▸ YOUR OBJECTIVE
Repeat only the lines below from the one containing "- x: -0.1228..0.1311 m" through the one containing "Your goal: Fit", inclusive, exactly as written.
------ INFORMATION SUPPLIED
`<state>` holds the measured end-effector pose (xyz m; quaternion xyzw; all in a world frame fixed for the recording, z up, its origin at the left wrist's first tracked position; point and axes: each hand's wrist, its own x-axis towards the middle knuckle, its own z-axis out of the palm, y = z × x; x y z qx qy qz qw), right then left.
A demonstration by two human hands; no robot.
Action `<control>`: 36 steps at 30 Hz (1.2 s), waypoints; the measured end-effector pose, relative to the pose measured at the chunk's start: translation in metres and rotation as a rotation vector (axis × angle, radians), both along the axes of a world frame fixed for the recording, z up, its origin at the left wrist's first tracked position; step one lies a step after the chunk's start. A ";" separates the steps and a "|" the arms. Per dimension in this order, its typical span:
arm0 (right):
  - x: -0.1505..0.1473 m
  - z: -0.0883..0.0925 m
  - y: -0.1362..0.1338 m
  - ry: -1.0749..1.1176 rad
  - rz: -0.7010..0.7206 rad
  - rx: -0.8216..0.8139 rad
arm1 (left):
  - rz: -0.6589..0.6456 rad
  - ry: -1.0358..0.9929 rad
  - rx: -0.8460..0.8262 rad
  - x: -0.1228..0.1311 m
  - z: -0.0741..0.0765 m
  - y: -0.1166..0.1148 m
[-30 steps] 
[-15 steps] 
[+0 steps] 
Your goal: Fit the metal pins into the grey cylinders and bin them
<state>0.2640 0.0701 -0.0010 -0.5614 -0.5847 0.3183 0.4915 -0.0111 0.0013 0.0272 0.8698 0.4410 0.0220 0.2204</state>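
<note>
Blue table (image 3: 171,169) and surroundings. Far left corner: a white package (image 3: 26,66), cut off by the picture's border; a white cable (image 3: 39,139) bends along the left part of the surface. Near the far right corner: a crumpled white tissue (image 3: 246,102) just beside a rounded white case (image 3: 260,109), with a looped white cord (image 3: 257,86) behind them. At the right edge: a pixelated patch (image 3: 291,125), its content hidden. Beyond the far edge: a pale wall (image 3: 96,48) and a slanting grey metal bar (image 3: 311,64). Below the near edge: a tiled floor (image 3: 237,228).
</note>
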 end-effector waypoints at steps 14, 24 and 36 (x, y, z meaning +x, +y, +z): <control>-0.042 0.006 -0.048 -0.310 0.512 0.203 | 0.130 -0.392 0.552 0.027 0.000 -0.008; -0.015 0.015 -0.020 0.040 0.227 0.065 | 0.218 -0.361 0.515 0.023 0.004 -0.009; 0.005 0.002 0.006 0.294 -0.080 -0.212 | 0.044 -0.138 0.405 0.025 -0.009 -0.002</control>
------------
▸ TASK SOLUTION
  - x: -0.1228..0.1311 m
  - z: -0.0741..0.0765 m
  - y: -0.1166..0.1148 m
[-30 steps] 
[-15 steps] 
[+0 steps] 
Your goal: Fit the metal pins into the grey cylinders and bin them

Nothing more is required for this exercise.